Total Rating: 
***
Opened: 
June 2, 2006
Ended: 
July 1, 2006
Country: 
USA
State: 
New York
City: 
Rochester
Company/Producers: 
Shipping Dock Theater
Theater Type: 
Regional; Independent
Theater: 
Shipping Dock Theater in Visual Studies Workshop Auditorium
Theater Address: 
31 Prince Street
Phone: 
582-232-2250
Genre: 
Drama
Author: 
David Hare
Director: 
Barbara K. Biddy
Review: 

David Hare writes such good dialogue that he virtually dares his detractors not to appreciate his mostly disappointingly crafted plays. Amy's View is a case in point: annoyingly obvious in the point of view of its supposedly two-sided debates and typically depressing in its story of decline -- decline of the theater, decline of the economy, decline of the arts and appreciation of art, decline of the family, and, of course, decline of the British Empire. But it plays well and, despite having four acts, never tires.

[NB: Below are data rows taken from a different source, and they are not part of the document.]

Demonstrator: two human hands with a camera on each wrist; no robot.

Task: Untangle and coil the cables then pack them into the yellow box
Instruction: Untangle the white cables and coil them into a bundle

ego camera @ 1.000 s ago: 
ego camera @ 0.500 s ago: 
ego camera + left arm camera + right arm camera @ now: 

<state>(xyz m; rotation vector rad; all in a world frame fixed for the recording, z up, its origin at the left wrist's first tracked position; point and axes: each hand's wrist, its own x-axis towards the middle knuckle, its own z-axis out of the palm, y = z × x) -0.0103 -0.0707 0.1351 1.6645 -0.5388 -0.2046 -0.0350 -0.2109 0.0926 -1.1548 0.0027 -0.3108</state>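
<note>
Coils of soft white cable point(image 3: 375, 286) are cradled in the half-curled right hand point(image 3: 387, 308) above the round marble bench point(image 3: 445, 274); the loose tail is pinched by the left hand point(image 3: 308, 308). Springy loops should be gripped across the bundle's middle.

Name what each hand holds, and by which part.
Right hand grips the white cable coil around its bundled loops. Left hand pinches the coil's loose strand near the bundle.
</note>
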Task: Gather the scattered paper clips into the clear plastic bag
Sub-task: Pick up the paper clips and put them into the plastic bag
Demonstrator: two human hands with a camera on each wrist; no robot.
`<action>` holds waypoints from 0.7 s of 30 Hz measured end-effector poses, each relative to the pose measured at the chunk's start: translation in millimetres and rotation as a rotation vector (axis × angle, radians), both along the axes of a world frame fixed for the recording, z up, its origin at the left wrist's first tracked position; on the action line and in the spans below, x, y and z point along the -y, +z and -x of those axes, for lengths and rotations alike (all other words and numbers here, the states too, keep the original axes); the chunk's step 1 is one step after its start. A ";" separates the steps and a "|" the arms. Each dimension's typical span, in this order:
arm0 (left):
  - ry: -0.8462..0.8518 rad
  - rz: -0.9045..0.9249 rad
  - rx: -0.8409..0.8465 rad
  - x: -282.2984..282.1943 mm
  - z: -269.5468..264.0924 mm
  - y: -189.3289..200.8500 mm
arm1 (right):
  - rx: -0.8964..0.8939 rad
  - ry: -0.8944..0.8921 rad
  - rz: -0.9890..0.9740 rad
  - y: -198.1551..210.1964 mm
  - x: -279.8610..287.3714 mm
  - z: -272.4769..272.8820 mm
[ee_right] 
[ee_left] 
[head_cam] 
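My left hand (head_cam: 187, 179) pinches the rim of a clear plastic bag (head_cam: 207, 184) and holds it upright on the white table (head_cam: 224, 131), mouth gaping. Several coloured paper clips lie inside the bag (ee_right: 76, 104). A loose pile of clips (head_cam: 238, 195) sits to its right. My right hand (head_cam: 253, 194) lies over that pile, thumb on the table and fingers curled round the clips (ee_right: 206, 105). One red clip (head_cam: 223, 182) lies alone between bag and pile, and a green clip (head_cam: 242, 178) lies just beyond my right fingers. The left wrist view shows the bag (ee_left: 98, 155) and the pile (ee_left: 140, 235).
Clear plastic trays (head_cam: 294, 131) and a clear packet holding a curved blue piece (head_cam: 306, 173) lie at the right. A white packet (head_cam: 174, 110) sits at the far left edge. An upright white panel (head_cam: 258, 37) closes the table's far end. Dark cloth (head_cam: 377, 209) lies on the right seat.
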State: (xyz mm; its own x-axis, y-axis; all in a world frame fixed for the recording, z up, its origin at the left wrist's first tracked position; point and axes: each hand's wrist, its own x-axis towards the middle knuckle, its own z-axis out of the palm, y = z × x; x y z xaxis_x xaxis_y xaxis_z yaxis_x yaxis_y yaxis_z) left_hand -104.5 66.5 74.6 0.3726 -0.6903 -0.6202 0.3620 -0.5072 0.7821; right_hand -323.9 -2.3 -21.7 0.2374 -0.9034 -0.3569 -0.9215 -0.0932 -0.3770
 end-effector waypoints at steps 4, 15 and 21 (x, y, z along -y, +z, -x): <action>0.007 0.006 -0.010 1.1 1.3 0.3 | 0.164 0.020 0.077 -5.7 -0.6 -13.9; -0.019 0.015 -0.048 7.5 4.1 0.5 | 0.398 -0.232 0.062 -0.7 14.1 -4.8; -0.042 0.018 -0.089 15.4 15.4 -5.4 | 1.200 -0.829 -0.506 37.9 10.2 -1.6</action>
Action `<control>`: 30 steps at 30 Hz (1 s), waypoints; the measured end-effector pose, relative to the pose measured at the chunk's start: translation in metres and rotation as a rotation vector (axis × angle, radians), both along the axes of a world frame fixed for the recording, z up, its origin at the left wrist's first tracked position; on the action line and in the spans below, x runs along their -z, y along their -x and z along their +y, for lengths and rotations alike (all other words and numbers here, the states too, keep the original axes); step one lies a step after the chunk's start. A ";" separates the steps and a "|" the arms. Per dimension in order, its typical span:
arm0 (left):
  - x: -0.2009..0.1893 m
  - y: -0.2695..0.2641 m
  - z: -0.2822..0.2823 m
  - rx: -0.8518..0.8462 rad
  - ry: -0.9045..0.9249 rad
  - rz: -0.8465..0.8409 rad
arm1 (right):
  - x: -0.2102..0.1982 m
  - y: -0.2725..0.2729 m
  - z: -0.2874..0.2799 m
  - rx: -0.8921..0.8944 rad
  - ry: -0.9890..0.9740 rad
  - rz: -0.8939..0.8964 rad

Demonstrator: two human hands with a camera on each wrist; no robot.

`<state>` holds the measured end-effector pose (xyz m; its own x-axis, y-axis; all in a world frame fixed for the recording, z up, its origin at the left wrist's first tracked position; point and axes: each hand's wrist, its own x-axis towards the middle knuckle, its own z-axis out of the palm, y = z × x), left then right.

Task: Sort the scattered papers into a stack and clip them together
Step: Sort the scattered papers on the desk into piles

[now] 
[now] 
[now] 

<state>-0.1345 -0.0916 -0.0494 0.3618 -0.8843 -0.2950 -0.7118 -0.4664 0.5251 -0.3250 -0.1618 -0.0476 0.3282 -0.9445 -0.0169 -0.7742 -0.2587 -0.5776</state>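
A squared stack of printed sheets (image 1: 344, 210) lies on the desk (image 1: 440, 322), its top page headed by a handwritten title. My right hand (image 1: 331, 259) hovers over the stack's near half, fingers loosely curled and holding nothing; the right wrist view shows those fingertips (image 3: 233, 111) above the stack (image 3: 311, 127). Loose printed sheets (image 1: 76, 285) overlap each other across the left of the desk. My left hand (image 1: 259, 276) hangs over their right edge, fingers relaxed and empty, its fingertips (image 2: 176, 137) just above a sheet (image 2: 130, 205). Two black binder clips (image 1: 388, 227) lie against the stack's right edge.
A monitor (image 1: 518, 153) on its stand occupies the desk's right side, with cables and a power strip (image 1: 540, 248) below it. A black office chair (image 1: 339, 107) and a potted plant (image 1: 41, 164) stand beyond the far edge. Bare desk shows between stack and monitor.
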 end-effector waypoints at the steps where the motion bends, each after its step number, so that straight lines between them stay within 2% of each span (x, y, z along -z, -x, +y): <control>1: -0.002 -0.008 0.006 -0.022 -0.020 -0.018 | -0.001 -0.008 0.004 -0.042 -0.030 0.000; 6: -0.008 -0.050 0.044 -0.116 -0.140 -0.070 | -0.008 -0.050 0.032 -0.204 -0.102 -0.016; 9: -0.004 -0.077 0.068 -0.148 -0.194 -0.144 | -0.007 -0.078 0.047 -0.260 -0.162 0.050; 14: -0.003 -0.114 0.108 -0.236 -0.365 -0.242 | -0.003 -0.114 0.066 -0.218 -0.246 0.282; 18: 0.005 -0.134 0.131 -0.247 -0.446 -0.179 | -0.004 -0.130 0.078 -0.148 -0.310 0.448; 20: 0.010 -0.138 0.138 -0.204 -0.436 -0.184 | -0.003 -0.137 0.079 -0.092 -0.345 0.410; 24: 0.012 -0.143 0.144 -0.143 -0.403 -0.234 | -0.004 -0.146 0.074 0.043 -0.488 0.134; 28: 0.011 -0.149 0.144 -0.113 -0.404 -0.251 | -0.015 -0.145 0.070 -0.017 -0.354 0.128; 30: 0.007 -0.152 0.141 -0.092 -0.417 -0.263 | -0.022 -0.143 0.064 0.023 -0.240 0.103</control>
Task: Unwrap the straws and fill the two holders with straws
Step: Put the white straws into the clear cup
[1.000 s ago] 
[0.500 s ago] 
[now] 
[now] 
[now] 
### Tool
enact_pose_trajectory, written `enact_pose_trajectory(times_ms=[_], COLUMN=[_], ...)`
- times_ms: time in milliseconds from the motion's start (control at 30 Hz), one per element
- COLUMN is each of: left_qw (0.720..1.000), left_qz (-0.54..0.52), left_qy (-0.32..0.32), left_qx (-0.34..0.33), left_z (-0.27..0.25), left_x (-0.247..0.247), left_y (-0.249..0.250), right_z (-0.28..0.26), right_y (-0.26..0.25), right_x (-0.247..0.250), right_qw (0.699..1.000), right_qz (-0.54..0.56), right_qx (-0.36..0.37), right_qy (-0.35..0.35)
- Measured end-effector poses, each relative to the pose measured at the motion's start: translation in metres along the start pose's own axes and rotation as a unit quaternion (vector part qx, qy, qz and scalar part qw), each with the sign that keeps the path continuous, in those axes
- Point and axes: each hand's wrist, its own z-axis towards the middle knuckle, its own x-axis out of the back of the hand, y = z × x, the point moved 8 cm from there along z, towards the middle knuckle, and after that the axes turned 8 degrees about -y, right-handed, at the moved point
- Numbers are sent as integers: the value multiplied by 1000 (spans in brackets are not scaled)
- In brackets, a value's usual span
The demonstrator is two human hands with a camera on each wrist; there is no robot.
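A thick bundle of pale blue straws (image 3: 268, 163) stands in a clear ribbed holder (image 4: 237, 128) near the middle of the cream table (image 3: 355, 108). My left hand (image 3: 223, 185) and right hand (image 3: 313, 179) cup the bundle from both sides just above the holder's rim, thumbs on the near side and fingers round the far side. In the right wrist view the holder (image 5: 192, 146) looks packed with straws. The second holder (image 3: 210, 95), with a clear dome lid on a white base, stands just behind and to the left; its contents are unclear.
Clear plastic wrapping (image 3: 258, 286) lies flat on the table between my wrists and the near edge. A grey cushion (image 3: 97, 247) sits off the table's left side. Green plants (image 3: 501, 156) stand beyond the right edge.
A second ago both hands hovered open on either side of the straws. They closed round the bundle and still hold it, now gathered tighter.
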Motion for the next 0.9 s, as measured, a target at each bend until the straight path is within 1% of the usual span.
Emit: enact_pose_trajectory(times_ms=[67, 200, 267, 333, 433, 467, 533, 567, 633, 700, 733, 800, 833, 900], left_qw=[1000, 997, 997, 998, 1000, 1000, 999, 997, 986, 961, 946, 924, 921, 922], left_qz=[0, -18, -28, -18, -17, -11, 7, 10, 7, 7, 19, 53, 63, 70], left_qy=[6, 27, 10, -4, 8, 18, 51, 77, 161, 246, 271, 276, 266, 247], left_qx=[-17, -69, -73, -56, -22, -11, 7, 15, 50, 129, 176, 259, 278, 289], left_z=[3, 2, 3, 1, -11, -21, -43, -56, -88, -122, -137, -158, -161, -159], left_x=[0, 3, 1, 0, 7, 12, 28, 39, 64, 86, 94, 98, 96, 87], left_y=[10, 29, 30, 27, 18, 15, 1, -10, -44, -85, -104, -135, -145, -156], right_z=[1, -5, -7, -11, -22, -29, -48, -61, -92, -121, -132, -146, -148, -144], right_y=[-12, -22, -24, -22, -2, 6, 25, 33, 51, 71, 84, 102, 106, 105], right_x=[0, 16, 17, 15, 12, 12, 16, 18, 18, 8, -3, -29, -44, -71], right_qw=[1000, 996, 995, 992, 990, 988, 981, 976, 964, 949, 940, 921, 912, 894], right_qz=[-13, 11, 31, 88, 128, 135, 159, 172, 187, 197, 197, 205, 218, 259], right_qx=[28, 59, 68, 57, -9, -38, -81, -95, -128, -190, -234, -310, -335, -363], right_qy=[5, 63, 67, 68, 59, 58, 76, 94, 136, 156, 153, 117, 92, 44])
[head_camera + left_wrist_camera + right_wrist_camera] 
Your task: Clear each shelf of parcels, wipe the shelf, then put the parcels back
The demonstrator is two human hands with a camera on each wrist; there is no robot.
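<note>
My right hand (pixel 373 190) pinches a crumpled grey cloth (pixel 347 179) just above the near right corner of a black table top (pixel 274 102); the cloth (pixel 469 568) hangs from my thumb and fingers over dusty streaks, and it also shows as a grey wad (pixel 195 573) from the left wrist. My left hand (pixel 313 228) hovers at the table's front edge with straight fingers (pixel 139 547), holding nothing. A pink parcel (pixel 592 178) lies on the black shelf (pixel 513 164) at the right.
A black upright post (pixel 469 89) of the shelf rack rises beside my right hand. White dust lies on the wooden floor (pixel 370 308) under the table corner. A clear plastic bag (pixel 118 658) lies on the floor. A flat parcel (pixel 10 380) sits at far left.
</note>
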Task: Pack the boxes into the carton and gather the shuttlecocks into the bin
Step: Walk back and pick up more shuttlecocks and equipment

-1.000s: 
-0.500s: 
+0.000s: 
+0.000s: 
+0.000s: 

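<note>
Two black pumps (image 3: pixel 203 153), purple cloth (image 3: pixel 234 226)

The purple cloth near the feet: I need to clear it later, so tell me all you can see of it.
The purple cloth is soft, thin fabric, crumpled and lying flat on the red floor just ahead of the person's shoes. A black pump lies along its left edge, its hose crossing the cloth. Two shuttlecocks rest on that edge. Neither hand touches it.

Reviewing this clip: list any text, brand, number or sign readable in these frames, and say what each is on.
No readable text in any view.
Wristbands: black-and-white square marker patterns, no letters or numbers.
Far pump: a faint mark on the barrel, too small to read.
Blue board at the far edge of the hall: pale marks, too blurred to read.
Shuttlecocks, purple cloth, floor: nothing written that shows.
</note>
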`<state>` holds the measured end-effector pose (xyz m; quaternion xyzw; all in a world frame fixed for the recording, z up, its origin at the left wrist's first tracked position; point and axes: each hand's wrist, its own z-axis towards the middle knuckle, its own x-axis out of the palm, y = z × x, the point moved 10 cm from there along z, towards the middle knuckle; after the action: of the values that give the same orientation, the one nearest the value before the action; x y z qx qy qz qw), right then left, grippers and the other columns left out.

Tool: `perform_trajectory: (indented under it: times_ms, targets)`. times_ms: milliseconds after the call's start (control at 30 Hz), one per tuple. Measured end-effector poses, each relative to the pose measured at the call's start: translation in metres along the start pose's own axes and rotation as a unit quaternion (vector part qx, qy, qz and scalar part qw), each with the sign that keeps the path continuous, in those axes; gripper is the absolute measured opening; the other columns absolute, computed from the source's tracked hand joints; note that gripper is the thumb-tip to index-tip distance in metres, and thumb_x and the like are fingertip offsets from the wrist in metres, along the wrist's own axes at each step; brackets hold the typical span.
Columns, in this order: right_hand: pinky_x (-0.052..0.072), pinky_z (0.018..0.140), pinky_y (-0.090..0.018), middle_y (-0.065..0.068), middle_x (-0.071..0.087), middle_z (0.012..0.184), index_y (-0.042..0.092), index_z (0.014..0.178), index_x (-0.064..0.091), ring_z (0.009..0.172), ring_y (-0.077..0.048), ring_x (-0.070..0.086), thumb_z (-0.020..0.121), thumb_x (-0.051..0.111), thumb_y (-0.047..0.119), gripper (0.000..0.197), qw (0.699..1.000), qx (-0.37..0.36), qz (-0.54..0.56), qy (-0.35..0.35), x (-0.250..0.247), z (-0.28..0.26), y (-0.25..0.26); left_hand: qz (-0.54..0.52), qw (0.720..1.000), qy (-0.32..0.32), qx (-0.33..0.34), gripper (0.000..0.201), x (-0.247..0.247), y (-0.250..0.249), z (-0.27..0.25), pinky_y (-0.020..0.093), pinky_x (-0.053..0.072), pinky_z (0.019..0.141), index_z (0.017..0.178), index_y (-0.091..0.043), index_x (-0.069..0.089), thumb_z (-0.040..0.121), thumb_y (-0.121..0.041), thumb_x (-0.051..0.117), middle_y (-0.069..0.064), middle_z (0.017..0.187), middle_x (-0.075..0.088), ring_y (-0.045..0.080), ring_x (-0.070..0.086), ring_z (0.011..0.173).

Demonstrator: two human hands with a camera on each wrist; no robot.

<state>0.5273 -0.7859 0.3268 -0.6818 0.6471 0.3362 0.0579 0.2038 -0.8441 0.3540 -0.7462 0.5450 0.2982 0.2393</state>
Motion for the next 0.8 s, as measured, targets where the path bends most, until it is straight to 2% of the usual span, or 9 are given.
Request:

The central drama is the conflict between a controlling mother and her willful daughter. Esme is a successful English actress whom we first meet in 1979 when London's West End is no longer providing steady employment for traditional actresses, especially aging ones. Fairly well-off, despite her impracticality, Esme regularly takes taxis from her theater in London to suburban Pangbourne where she lives in an elegant house filled with paintings by her deceased husband and supports her daughter and mother-in-law. Her daughter Amy is a young publisher involved with an egotist, Dominic, a minor critic and would-be director. In an effort to drive him away, Esme blurts out what Amy swore her to secrecy about -- that she is pregnant by Dominic, who has already dumped one young woman whom he got pregnant.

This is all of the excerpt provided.